Required work
Without the pictures, repeat the listing character for character.

= Beginning of Section =

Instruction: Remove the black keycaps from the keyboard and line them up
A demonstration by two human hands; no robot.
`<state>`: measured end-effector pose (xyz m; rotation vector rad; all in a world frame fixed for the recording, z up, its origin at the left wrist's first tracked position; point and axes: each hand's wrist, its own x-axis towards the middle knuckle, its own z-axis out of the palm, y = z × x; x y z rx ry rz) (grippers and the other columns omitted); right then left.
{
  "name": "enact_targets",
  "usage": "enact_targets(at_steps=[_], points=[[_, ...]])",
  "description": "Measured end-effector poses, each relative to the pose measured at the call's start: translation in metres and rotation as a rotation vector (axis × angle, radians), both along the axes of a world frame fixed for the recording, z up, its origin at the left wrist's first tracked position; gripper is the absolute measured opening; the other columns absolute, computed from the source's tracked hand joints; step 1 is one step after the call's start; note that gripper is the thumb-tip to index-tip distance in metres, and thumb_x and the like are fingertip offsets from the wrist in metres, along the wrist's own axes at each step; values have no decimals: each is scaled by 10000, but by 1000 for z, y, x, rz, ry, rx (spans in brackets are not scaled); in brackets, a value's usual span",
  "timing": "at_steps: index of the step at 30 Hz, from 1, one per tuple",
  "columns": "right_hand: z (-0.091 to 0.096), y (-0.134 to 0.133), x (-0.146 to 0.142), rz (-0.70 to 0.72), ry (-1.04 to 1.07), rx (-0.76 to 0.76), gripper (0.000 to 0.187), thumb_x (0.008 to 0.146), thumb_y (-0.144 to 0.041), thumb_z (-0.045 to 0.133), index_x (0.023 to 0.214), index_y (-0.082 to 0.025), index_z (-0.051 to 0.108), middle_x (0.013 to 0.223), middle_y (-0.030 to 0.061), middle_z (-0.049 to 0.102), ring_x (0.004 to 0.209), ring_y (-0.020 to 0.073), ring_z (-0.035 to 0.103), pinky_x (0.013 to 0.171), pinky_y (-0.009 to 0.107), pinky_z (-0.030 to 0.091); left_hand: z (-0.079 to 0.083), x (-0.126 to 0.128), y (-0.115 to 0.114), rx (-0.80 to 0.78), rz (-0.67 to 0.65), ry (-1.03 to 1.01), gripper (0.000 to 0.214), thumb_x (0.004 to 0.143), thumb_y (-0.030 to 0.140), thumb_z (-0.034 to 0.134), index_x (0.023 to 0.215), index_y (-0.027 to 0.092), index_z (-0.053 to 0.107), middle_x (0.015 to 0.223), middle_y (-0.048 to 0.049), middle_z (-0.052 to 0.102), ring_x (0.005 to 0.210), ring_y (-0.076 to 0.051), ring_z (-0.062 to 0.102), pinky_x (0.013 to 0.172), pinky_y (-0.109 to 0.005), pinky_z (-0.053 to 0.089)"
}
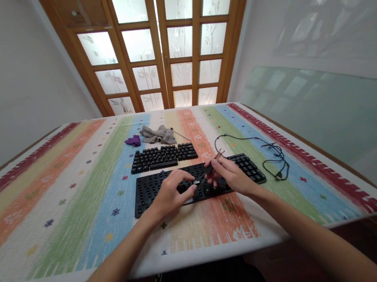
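A black keyboard base (pixel 147 195) lies on the table under both hands, with most of its keycaps off and the switch posts showing. My left hand (pixel 173 193) is over its middle, thumb and forefinger closed about a small keycap-sized piece (pixel 197 182) with a pale spot. My right hand (pixel 228 173) grips a slim dark tool (pixel 208 169), its thin tip pointing left at that piece. The tool's other end sticks out above my right fingers; its exact kind is unclear. Behind the base, black keycaps (pixel 162 155) are laid out in keyboard rows.
A grey cloth (pixel 158 135) and a purple cloth (pixel 133 141) lie farther back, a thin rod (pixel 182 135) beside them. The keyboard's black cable (pixel 276 151) coils to the right. A striped tablecloth (pixel 110 187) covers the table; wooden glazed doors (pixel 161 45) stand beyond.
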<state>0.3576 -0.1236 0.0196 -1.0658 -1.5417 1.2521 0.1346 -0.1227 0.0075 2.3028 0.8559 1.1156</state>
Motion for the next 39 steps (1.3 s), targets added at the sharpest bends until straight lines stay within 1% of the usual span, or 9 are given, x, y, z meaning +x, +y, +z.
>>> enact_targets(at_steps=[4,8,13,17,19,21,25,32,39], points=[[-5,7,-1,-70,220,-96,441,845,-645,527,864,-205,509,707,23,611,585,168,613,521,302,528,7,-3,7,1,96,-78,103,890,270,619,936,181,641,937,-45,688,879,-176,635,826,-324,503],[-2,15,0,-95,212,-37,415,879,-624,473,838,-211,483,744,25,611,620,168,621,583,326,550,11,-10,19,71,143,-20,128,905,272,611,994,184,638,973,-48,679,918,-182,626,853,-336,505],[4,22,-8,-37,37,94,397,932,-574,413,748,-221,416,628,-33,487,605,151,598,656,318,551,10,-15,34,147,148,76,141,939,281,566,1029,187,619,1043,-68,667,1013,-206,604,931,-386,491],[10,30,-19,22,-158,124,320,984,-487,331,823,-226,424,592,-63,446,476,122,507,506,258,461,5,-13,41,131,155,126,140,941,275,555,1021,179,619,1024,-67,673,1014,-212,603,946,-403,485],[14,35,-24,42,-288,170,276,999,-416,310,838,-225,428,596,-62,447,469,119,468,487,247,406,1,-11,42,93,170,112,143,933,272,564,1026,178,621,1013,-61,681,992,-208,617,921,-396,501],[17,41,-27,37,-427,280,242,994,-348,338,825,-215,449,639,-40,478,545,128,476,544,255,394,-4,-10,44,49,185,85,148,926,273,574,1030,181,626,1009,-56,691,965,-203,634,896,-388,515],[19,50,-31,49,-611,464,128,922,-292,517,867,-179,543,718,-12,526,659,147,491,627,268,374,-14,-10,45,-16,208,37,148,910,257,596,1024,172,638,995,-56,705,922,-197,658,875,-379,524],[13,62,-40,137,-724,502,115,892,-209,573,972,-149,629,680,-17,527,641,147,489,619,257,334,-18,-14,46,-64,238,15,163,903,247,605,1044,179,649,981,-49,714,888,-194,664,862,-379,532],[17,72,-46,227,-808,510,85,880,-230,613,851,-150,607,697,2,555,649,149,475,618,254,313,-20,-17,47,-57,245,12,155,908,223,583,1048,185,637,990,-48,705,904,-199,657,873,-383,531]])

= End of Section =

Solution to this problem
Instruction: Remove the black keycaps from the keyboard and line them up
A demonstration by two human hands; no robot.
`<state>`: measured end-effector pose (xyz m; rotation vector rad; all in a world frame fixed for the recording, z up, its origin at the left wrist's first tracked position; point and axes: each hand's wrist, its own x-axis towards the middle knuckle, its own z-axis out of the palm, y = z × x; x y z rx ry rz) (grippers and the other columns omitted); right then left.
{
  "name": "enact_targets",
  "usage": "enact_targets(at_steps=[_], points=[[_, ...]])",
  "description": "Measured end-effector poses, each relative to the pose measured at the call's start: translation in metres and rotation as a rotation vector (axis × angle, radians), both along the axes of a world frame fixed for the recording, z up, its origin at the left wrist's first tracked position; gripper is the absolute measured opening; the other columns absolute, computed from the source's tracked hand joints; step 1 is one step after the call's start; note that gripper is the thumb-tip to index-tip distance in metres, and thumb_x and the like are fingertip offsets from the wrist in metres, along the wrist's own axes at each step; values have no decimals: each is scaled by 10000, but by 1000 for z, y, x, rz, ry, rx (spans in brackets are not scaled); in brackets, a value's usual span",
  "timing": "at_steps: index of the step at 30 Hz, from 1, one per tuple",
  "columns": "right_hand: z (-0.091 to 0.096), y (-0.134 to 0.133), x (-0.146 to 0.142), rz (-0.70 to 0.72), ry (-1.04 to 1.07), rx (-0.76 to 0.76), gripper (0.000 to 0.187), thumb_x (0.008 to 0.146), thumb_y (-0.144 to 0.041), thumb_z (-0.045 to 0.133), index_x (0.023 to 0.214), index_y (-0.082 to 0.025), index_z (-0.051 to 0.108), middle_x (0.013 to 0.223), middle_y (-0.030 to 0.061), middle_z (-0.049 to 0.102), ring_x (0.004 to 0.209), ring_y (-0.020 to 0.073), ring_z (-0.035 to 0.103), pinky_x (0.013 to 0.171), pinky_y (-0.009 to 0.107), pinky_z (-0.030 to 0.091); left_hand: z (-0.079 to 0.083), x (-0.126 to 0.128), y (-0.115 to 0.114), rx (-0.80 to 0.78), rz (-0.67 to 0.65), ry (-1.03 to 1.01), gripper (0.000 to 0.214), thumb_x (0.004 to 0.143), thumb_y (-0.030 to 0.140), thumb_z (-0.034 to 0.134), index_x (0.023 to 0.215), index_y (-0.027 to 0.092), index_z (-0.053 to 0.107), middle_x (0.015 to 0.223), middle_y (-0.048 to 0.049), middle_z (-0.052 to 0.102), ring_x (0.005 to 0.210), ring_y (-0.076 to 0.051), ring_z (-0.062 to 0.102), pinky_x (0.013 to 0.172), pinky_y (-0.109 to 0.005), pinky_z (-0.053 to 0.089)"
}
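A black keyboard base (pixel 147 195) lies on the table under both hands, with most of its keycaps off and the switch posts showing. My left hand (pixel 173 193) is over its middle, thumb and forefinger closed about a small keycap-sized piece (pixel 197 182) with a pale spot. My right hand (pixel 228 173) grips a slim dark tool (pixel 208 169), its thin tip pointing left at that piece. The tool's other end sticks out above my right fingers; its exact kind is unclear. Behind the base, black keycaps (pixel 162 155) are laid out in keyboard rows.
A grey cloth (pixel 158 135) and a purple cloth (pixel 133 141) lie farther back, a thin rod (pixel 182 135) beside them. The keyboard's black cable (pixel 276 151) coils to the right. A striped tablecloth (pixel 110 187) covers the table; wooden glazed doors (pixel 161 45) stand beyond.
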<state>0.3576 -0.1236 0.0196 -1.0658 -1.5417 1.2521 0.1346 -0.1227 0.0075 2.3028 0.8559 1.1156</state>
Motion for the next 39 steps (1.3 s), targets added at the sharpest bends until straight lines stay within 1% of the usual span, or 9 are given, x, y, z meaning +x, +y, +z.
>>> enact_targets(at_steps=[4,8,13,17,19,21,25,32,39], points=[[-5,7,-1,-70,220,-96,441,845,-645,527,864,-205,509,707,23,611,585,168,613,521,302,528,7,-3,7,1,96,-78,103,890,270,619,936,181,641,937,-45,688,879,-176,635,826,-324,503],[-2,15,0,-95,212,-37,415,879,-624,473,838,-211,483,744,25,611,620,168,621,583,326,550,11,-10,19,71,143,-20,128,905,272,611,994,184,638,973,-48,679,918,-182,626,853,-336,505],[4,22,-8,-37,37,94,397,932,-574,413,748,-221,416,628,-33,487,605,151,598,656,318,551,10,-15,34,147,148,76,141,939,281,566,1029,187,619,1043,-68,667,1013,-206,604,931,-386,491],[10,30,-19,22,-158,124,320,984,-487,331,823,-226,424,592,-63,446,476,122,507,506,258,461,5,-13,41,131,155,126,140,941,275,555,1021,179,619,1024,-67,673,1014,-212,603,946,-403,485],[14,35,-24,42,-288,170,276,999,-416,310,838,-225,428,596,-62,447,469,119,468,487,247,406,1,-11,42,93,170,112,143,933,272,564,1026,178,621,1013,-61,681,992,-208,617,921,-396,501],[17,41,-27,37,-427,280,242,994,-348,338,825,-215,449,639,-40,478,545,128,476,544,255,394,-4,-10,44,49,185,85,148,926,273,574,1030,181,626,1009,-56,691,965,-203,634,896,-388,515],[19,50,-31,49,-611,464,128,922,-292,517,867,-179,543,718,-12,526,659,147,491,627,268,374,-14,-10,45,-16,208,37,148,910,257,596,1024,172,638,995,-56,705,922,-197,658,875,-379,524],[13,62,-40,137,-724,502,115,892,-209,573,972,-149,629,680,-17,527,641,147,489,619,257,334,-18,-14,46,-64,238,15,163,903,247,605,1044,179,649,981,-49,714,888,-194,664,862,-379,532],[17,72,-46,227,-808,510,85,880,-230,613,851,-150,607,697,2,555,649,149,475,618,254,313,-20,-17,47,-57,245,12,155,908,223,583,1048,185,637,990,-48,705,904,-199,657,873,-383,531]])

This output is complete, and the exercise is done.